Alexandria Digital Research Library

Tractable Quantification of Metastability for Robust Bipedal Locomotion

Author:
Saglam, Cenk Oguz
Degree Grantor:
University of California, Santa Barbara. Electrical & Computer Engineering
Degree Supervisor:
Katie Byl
Place of Publication:
[Santa Barbara, Calif.]
Publisher:
University of California, Santa Barbara
Creation Date:
2015
Issued Date:
2015
Topics:
Engineering, Robotics, and Mechanical engineering
Genres:
Dissertations, Academic and Online resources
Dissertation:
Ph.D.--University of California, Santa Barbara, 2015
Description:

This work develops tools to quantify and optimize performance metrics for bipedal walking, toward enabling improved practical and autonomous operation of two-legged robots in real-world environments. While speed and energy efficiency of legged locomotion are both useful and straightforward to quantify, measuring robustness is arguably more challenging and at least as critical for obtaining practical autonomy in variable or otherwise uncertain environmental conditions, including rough terrain. The intuitive and meaningful robustness quantification adopted in this thesis begins by stochastic modeling of disturbances such as terrain variations, and conservatively defining what a failure is, for example falling down, slippage, scuffing, stance foot rotation, or a combination of such events. After discretizing the disturbance and state sets by meshing, step-to-step dynamics are studied to treat the system as a Markov chain. Then, failure rates can be easily quantified by calculating the expected number of steps before failure. Once robustness is measured, other performance metrics can also be easily incorporated into the cost function for optimization.

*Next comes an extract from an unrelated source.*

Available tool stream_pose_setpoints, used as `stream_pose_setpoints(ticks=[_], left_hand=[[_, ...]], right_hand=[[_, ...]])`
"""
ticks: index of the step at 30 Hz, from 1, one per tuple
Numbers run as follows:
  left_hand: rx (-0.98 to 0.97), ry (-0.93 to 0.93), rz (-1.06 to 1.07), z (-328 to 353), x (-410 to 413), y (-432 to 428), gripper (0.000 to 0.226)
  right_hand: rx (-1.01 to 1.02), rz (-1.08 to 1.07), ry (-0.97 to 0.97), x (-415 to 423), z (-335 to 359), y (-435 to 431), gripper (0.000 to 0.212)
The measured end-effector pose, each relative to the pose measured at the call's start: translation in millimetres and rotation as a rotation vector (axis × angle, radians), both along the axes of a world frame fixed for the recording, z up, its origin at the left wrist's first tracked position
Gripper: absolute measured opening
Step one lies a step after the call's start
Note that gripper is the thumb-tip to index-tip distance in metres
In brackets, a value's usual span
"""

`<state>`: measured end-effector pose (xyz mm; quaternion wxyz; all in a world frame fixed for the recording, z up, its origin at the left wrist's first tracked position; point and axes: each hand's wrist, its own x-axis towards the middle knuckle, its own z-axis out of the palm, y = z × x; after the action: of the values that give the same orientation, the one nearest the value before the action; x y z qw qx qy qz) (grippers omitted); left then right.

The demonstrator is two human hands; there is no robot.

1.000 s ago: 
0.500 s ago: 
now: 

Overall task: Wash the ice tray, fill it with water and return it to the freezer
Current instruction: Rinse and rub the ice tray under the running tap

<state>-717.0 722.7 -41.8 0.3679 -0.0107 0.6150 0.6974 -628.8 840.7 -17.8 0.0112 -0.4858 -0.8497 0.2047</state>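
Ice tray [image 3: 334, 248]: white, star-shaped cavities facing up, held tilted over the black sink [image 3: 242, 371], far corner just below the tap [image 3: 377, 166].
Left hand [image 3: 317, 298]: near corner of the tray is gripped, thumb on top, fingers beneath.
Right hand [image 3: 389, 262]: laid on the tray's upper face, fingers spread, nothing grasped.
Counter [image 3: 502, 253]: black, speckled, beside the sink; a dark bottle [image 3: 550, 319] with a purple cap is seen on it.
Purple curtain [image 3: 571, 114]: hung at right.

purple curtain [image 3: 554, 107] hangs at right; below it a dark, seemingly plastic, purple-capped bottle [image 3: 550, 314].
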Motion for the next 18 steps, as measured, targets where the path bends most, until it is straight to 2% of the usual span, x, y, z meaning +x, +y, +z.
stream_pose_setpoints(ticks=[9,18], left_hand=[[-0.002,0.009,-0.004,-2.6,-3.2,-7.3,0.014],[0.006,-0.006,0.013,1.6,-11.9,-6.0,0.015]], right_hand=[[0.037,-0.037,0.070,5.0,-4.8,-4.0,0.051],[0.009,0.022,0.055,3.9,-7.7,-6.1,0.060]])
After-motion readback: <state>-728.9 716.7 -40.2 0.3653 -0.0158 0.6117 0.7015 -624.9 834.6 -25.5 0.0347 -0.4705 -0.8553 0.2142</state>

For high performance and autonomous operation under variations, we adopt a capacious framework, exploiting a hierarchical control structure. The low-level controllers, which use only proprioceptive (internal state) information, are optimized by a derivative-free method without any constraints. For practicability of this process, developing an algorithm for fast and accurate computation of our robustness metric was a crucial and necessary step. While the outcome of optimization depends on capabilities of the controller scheme employed, the convenient and time-invariant parameterization presented in this thesis ensures accommodating large terrain variations. In addition, given environment estimation and state information, the high-level control is a behavioral policy to choose the right low-level controller at each step. In this thesis, optimal switching policies are determined by applying dynamic programming tools on Markov decision processes obtained through discretization. For desirable performance in practice from policies that are formed using meshing-based approximation to the true dynamics, robustness of high-level control to environment estimation and discretization errors are ensured by modeling stochastic noise in the terrain information and belief state while solving for behavioral policies.

Physical Description:
1 online resource (127 pages)
Format:
Text
Collection(s):
UCSB electronic theses and dissertations
ARK:
ark:/48907/f3qr4v9s
ISBN:
9781339084732
Catalog System Number:
990045716070203776
Rights:
Inc.icon only.dark In Copyright
Copyright Holder:
Cenk Oguz Saglam
File Description
Access: Public access
Saglam_ucsb_0035D_12646.pdf pdf (Portable Document Format)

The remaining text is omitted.